The song was remixed in 1999 by Danish house music producer Funkstar De Luxe. It was released on the Kontor Records sub-label Club Tools, credited to Bob Marley vs. Funkstar De Luxe. The producer was the first to receive clearance from the Marley estate to release official remixes of the late singer's music (although bootleg mixes of Marley tunes have circulated in the club world for years).

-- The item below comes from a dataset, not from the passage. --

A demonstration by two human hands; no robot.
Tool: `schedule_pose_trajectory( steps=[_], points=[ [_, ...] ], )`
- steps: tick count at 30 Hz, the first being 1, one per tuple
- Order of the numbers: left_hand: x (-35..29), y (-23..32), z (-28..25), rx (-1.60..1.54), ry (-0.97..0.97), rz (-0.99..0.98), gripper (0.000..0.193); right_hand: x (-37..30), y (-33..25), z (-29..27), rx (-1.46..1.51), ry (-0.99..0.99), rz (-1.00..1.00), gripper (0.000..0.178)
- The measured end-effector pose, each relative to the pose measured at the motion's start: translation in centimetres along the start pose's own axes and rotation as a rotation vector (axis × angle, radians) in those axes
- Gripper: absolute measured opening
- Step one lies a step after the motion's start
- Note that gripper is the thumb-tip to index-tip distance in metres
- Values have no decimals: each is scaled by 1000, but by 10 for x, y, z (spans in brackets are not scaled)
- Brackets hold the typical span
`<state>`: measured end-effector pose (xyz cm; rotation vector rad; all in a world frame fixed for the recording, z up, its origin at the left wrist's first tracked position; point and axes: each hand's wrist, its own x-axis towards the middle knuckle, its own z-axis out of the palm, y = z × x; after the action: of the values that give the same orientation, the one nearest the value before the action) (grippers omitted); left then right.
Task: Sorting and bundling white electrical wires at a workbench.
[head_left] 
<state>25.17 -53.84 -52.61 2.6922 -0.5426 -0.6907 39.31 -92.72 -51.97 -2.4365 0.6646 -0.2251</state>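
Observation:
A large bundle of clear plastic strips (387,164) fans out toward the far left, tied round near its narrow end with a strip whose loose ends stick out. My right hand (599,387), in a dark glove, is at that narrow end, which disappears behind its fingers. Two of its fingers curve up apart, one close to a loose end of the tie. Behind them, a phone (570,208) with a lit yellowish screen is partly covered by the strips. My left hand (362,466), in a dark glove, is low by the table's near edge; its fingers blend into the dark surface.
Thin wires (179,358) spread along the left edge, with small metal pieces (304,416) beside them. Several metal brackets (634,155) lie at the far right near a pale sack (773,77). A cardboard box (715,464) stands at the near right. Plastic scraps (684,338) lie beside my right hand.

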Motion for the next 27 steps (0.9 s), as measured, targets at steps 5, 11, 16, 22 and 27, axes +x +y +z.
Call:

The song reached number one in Iceland and on the American and Canadian dance charts, and it debuted at number three on the UK Singles Chart—Marley's highest-charting single in that country. It also became a top-10 hit in Belgium, Finland, Ireland, Norway and Switzerland.

===Track listing===
1. "Sun Is Shining" (Radio De Luxe edit)	– 3:59
2. "Sun Is Shining" (ATB airplay mix) – 3:48
3. "Sun Is Shining" (Rainbow mix) – 6:03
4. "Sun Is Shining" (ATB club mix) – 6:55
5. "Sun Is Shining" (Funkstar club mix) – 8:14

===Charts===
====Weekly charts====

Weekly chart performance for "Sun Is Shining"
| Chart (1999–2000) | Peak position |
|---|---|
| Australia (ARIA) | 28 |
| Austria (Ö3 Austria Top 40) | 23 |
| Belgium (Ultratop 50 Flanders) | 7 |
| Belgium (Ultratop 50 Wallonia) | 10 |
| Canada Top Singles (RPM) | 28 |
| Canada Dance/Urban (RPM) | 1 |
| Denmark (IFPI) | 4 |
| Europe (Eurochart Hot 100) | 6 |
| Finland (Suomen virallinen lista) | 8 |
| France (SNEP) | 12 |
| Germany (GfK) | 19 |
| Iceland (Íslenski Listinn Topp 40) | 1 |
| Ireland (IRMA) | 7 |
| Italy (Musica e dischi) | 11 |
| Italy Airplay (Music & Media) | 7 |
| Netherlands (Dutch Top 40) | 7 |
| Netherlands (Single Top 100) | 11 |
| New Zealand (Recorded Music NZ) | 11 |
| Norway (VG-lista) | 8 |
| Scottish Singles Sales (Official Charts) | 4 |
| Spain (Promusicae) | 6 |
| Sweden (Sverigetopplistan) | 17 |
| Switzerland (Schweizer Hitparade) | 7 |
| UK Singles (Official Charts) | 3 |
| UK Indie (Official Charts) | 1 |
| US Dance Club Play (Billboard) | 1 |
| US Maxi-Singles Sales (Billboard) | 7 |

====Year-end charts====

1999 year-end chart performance for "Sun Is Shining"
| Chart (1999) | Position |
|---|---|
| Belgium (Ultratop 50 Flanders) | 67 |
| Belgium (Ultratop 50 Wallonia) | 74 |
| Europe (Eurochart Hot 100) | 31 |
| Europe (Radio Top 50) | 64 |
| Europe Border Breakers (Music & Media) | 13 |
| France (SNEP) | 63 |
| Italy (Musica e dischi) | 51 |
| Netherlands (Dutch Top 40) | 55 |
| Netherlands (Single Top 100) | 99 |
| New Zealand (RIANZ) | 41 |
| Sweden (Hitlistan) | 87 |
| UK Singles (OCC) | 68 |
| UK Airplay (Music Week) | 43 |
| UK Club Chart (Music Week) | 49 |

2000 year-end chart performance for "Sun Is Shining"
| Chart (2000) | Position |
|---|---|
| US Maxi-Singles Sales (Billboard) | 17 |

===Certifications===

Certifications for "Sun Is Shining"
| Region | Certification | Certified units/sales |
| Belgium (BRMA) | Gold | 25,000^{*} |
| France (SNEP) | Gold | 250,000^{*} |
| New Zealand (RMNZ) | Gold | 5,000^{*} |
| Sweden (GLF) | Gold | 15,000^{^} |
| United Kingdom (BPI) | Silver | 200,000^{^} |
^{*} Sales figures based on certification alone. ^{^} Shipments figures based on certification alone.